PROBLEM STATEMENT: Below is a listing. Set down exactly the lines from the one containing "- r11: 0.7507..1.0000" through the one containing "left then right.", both ends included, and leave out the rest.
━━━ LISTED ENTRIES ━━━
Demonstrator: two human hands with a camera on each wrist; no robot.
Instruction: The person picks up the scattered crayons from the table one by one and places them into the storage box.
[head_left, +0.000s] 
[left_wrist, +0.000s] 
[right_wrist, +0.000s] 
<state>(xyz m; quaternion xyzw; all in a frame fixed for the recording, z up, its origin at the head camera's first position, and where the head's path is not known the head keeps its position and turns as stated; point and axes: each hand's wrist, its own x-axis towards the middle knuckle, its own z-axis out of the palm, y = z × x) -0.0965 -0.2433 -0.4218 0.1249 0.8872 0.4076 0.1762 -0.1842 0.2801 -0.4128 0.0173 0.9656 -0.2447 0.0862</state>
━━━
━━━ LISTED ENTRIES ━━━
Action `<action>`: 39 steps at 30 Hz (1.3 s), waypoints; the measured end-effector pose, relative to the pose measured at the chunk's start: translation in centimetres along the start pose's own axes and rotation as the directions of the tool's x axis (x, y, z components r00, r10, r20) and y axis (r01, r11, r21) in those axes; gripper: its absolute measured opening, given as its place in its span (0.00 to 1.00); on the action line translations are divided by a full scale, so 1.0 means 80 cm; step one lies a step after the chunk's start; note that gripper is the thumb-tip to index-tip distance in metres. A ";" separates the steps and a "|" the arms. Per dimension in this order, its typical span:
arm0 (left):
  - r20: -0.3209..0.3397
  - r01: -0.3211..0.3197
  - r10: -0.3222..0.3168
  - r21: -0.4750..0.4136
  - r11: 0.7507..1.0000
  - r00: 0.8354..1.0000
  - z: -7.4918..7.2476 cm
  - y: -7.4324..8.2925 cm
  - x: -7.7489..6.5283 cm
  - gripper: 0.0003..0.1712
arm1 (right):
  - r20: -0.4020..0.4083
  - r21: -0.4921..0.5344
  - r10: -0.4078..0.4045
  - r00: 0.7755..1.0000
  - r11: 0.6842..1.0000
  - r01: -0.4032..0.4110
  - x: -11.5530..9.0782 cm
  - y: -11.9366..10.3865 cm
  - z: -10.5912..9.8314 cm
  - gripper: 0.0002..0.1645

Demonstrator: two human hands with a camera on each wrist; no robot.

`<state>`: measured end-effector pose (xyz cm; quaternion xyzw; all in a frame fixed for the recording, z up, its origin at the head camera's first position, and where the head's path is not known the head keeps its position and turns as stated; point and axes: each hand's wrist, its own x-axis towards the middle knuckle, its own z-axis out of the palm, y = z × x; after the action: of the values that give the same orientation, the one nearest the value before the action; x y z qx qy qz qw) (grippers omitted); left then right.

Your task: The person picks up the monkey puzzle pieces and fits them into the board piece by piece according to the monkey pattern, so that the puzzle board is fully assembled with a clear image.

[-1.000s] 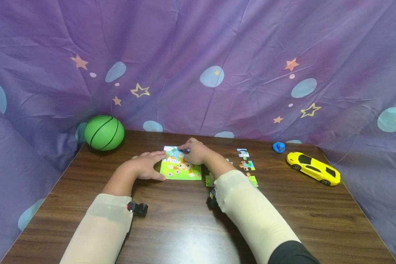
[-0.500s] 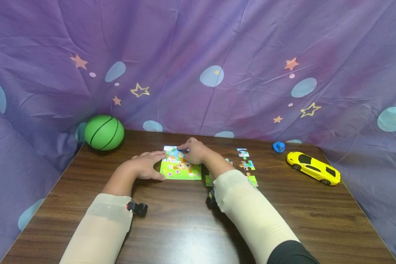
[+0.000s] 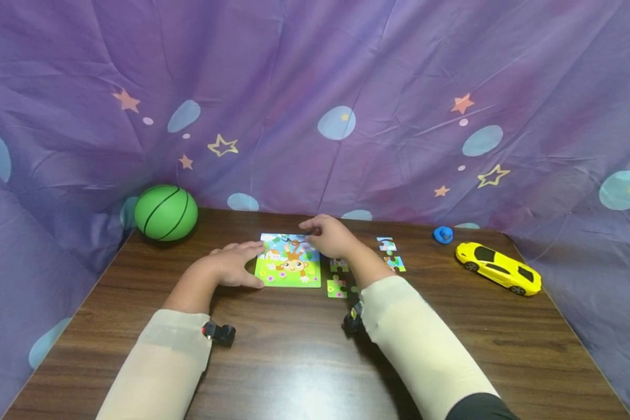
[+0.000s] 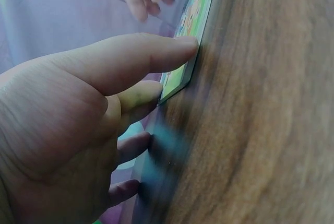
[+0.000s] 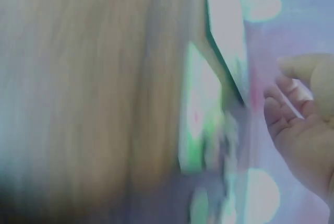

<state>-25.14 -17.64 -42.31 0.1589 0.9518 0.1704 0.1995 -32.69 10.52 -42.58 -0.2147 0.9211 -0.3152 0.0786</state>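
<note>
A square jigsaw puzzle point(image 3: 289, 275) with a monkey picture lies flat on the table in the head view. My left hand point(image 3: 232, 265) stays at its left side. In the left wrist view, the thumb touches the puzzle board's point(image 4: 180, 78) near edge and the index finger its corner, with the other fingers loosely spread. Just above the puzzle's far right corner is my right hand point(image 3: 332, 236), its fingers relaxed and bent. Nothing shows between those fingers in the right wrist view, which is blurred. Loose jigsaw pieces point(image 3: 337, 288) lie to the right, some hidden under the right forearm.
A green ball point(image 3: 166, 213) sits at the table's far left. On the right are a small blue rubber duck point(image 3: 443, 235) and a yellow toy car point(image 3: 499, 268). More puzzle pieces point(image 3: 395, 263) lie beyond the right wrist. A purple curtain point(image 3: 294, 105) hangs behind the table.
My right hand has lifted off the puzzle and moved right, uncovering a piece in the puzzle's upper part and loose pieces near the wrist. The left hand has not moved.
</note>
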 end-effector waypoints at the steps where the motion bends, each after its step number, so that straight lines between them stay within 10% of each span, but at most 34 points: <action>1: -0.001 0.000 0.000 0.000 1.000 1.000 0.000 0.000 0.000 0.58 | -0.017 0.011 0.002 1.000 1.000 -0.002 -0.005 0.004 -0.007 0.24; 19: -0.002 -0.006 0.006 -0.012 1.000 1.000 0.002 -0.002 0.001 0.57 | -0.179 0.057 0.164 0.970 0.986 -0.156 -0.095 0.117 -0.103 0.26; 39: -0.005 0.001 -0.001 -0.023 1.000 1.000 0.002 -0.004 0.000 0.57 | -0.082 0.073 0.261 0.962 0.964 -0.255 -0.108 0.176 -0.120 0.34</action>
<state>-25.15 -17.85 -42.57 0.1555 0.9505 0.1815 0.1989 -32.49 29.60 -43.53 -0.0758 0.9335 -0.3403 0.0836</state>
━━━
SOLUTION TO THE EXERCISE:
  - r11: 0.7507..1.0000
  - r00: 0.8354..1.0000
  - z: -7.4918..7.2476 cm
  - y: -7.4324..8.2925 cm
  - x: -7.7489..6.5283 cm
  - gripper: 0.0003..0.1712
arm1 (right):
  - r20: -0.4020..0.4083
  - r21: -0.4921..0.5344
  - r10: -0.4078..0.4045
  - r00: 0.7755..1.0000
  - r11: 0.6842..1.0000
  - r01: -0.4032..0.4110
  - x: -11.5530..9.0782 cm
  - y: -11.9366..10.3865 cm
  - z: -10.5912..9.8314 cm
  - gripper: 0.0002..0.1645

Demonstrator: two human hands with a camera on each wrist; no robot.

`<state>`: measured end-effector pose (xyz cm; quaternion xyzw; all in a frame fixed for the recording, z up, its origin at the head camera's first position, and where the head's path is not known the head keeps its position and turns as stated; point and axes: each hand's wrist, its own x-axis towards the middle knuckle, its own z-axis out of the palm, y = z × x; after the action: of the values that give the same orientation, the one nearest the value before the action; x y z qx qy qz qw) (grippers omitted); left then right.

The required response has been given in full.